8. Class Loaders and the Parent‑Delegation Model

Key methods: loadClass(), findClass(), and defineClass(). The standard hierarchy consists of Bootstrap, Extension, Application, and custom loaders.

8.1 Parent‑Delegation

Ensures classes are loaded only once and protects core Java classes from being overridden.

8.2 Alternative Loading Strategies

Containers like Tomcat may reverse the delegation order, and frameworks use thread‑context class loaders (SPI) to resolve implementation classes.

9. Out‑of‑Memory (OOM) and CPU‑100% Diagnosis

9.1 OOM Causes

Either the JVM heap is too small, or the application leaks memory by retaining references.

9.1.1 Types of OOM

Heap OOM – often due to memory leaks.

Stack OOM – caused by deep recursion or too many threads.

Metaspace OOM – excessive class metadata (e.g., many CGLib proxies).

9.1.2 Diagnostic Commands

jps                     # list Java processes
jstat -gcutil <pid> <interval> <count>   # GC utilization
jmap -histo <pid> | more                # heap histogram
jstack <pid> | grep <hex_tid>           # thread dump for a specific thread

9.2 CPU 100% Investigation

Identify the Java process ID (e.g., ps -ef | grep java).

Find the thread consuming CPU: top -Hp <pid>.

Convert the thread ID to hexadecimal: printf '%x\n' <tid>.

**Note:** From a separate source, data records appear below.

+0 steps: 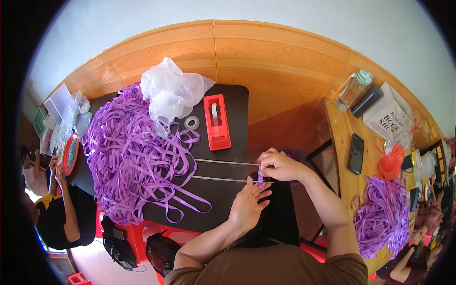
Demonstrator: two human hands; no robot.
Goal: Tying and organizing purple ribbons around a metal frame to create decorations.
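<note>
Two thin, pale rods (228, 162) reach out to the right past the edge of the dark table. Near their right ends a short stretch of purple ribbon (260, 179) spans from one rod to the other. Thumb and fingers of my right hand (283, 166) pinch this ribbon from above at the upper rod. Just below the lower rod is my left hand (247, 204), palm partly up and fingers apart, with its thumb at the rod; nothing shows in it. A big tangled heap of purple ribbon (128, 156) covers the table's left part, loose loops trailing toward the rods.
On the dark table (240, 102) are a red tape dispenser (217, 122), a tape roll (192, 123) and a white plastic bag (173, 90). The wooden table (338, 137) at right bears a phone (356, 153), bottles and more ribbon (382, 216). Other people sit at both sides.
</note>
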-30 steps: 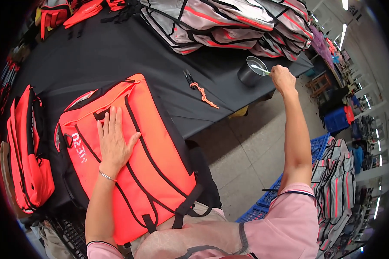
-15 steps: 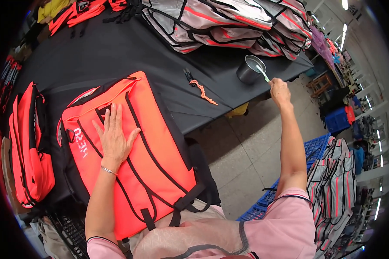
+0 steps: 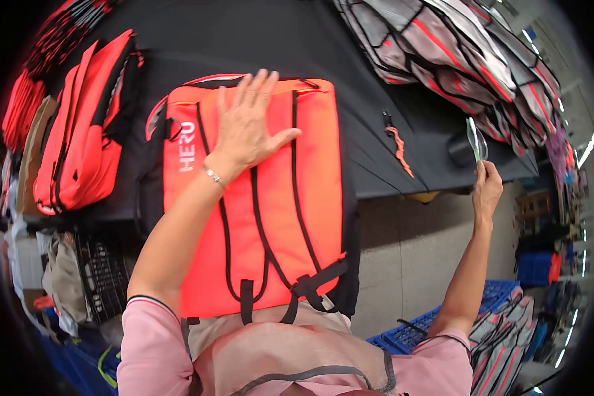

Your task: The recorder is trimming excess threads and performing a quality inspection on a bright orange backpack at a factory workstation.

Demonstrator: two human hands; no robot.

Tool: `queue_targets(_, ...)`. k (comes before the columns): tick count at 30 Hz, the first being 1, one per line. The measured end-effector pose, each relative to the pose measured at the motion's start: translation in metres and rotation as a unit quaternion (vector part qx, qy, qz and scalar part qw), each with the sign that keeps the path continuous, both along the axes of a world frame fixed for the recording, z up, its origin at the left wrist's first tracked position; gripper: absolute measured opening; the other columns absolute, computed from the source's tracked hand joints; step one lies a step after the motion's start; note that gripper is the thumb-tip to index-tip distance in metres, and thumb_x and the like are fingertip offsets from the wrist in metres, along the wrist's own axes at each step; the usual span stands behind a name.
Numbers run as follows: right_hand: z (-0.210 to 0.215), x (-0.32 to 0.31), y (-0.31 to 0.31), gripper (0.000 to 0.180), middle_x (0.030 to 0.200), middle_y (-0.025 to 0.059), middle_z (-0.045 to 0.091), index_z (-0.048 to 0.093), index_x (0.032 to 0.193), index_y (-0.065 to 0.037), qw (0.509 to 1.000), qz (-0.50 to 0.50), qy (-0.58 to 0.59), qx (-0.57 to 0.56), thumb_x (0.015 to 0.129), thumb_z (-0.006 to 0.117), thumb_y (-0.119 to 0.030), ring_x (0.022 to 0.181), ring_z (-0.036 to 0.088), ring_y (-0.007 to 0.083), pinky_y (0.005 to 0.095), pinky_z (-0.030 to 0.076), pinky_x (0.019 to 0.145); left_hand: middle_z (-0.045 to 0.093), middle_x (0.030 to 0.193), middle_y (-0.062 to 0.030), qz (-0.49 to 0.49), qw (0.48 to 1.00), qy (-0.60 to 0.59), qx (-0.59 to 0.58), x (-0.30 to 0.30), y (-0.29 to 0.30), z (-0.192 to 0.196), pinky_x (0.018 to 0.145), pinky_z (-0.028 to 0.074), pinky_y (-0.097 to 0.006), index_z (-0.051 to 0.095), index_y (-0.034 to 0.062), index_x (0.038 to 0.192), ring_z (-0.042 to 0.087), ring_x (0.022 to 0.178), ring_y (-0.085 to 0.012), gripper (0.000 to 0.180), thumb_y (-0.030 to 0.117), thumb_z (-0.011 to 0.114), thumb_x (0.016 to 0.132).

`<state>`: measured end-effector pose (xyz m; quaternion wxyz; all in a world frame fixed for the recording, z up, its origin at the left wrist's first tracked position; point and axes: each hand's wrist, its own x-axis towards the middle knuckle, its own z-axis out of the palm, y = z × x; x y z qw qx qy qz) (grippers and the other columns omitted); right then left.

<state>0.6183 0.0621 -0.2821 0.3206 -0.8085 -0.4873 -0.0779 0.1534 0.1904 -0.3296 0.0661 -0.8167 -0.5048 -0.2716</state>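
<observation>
A bright orange-red backpack (image 3: 277, 224) with black straps and black piping lies flat before me, its lower end against my apron. My left hand (image 3: 247, 129) rests on its upper part, palm down and fingers stretched out. Off to the right, my right hand (image 3: 486, 188) grips the green-tinted handle of a slim toothbrush-like brush (image 3: 473, 138). The brush points away from me, its far end above a dark metal cup (image 3: 461, 152) on the table. An orange knotted cord with a black end (image 3: 398, 148) lies between backpack and cup.
A black-covered table (image 3: 277, 36) bears a pile of grey bags with black and red trim (image 3: 435, 53) at far right. Another orange backpack (image 3: 89, 132) stands at left. Blue crates (image 3: 402, 336) and striped grey pieces (image 3: 498, 336) are at lower right; a black crate (image 3: 102, 270) is at lower left.
My view has turned, so the scene sits differently in the picture. The brush has come up from inside the cup to above it. My left hand stays flat on the backpack.
</observation>
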Motion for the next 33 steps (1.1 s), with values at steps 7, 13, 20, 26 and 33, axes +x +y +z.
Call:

Locate the thread in a Java stack dump: jstack <pid> | grep -A 20 <hex_tid>.

10. GC Tuning Guidelines

Typical tuning starts with setting -Xms and -Xmx to the same value to avoid heap resizing. Adjust -Xmn for young‑gen size, -XX:SurvivorRatio for Eden/Survivor ratios, and enable GC logging ( -XX:+PrintGCDetails -XX:+PrintGCTimeStamps -Xloggc:gc.log). Use -XX:+HeapDumpOnOutOfMemoryError to capture heap dumps on OOM.